- [Instructions to follow]
Starting at the first line below, copy through to the last line exactly.

- [Supplied material]
-=-=-

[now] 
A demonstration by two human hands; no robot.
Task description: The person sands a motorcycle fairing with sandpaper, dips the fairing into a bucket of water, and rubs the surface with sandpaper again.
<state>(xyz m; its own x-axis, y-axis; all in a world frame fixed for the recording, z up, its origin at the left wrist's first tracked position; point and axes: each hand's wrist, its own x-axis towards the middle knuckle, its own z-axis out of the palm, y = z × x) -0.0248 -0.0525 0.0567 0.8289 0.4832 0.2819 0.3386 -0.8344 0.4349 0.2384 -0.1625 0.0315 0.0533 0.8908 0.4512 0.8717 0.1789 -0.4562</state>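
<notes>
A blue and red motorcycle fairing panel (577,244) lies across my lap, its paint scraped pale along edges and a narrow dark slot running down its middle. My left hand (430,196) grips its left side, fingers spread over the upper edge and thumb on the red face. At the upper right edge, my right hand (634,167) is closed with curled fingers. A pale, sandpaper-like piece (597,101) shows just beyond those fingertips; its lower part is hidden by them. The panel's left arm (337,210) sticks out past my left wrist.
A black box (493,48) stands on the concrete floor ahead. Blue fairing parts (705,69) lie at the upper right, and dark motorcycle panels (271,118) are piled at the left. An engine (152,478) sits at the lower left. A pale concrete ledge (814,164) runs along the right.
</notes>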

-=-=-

- [Exercise response]
[now] 
A demonstration by two human hands; no robot.
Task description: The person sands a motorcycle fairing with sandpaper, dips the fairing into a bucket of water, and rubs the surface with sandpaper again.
<state>(xyz m; its own x-axis, y-axis; all in a world frame fixed for the recording, z up, its origin at the left wrist's first tracked position; point and axes: each hand's wrist, its own x-axis towards the middle knuckle, its own z-axis out of the palm, y = z × x) -0.0248 -0.0525 0.0567 0.8289 0.4832 0.2819 0.3386 -0.8344 0.4349 0.2384 -0.1625 0.0315 0.0533 0.8908 0.4512 0.8717 0.1789 -0.4562</state>
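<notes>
A blue and red motorcycle fairing panel (577,244) lies across my lap, its paint scraped pale along edges and a narrow dark slot running down its middle. My left hand (430,196) grips its left side, fingers spread over the upper edge and thumb on the red face. At the upper right edge, my right hand (634,167) is closed with curled fingers. A pale, sandpaper-like piece (597,101) shows just beyond those fingertips; its lower part is hidden by them. The panel's left arm (337,210) sticks out past my left wrist.
A black box (493,48) stands on the concrete floor ahead. Blue fairing parts (705,69) lie at the upper right, and dark motorcycle panels (271,118) are piled at the left. An engine (152,478) sits at the lower left. A pale concrete ledge (814,164) runs along the right.
</notes>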

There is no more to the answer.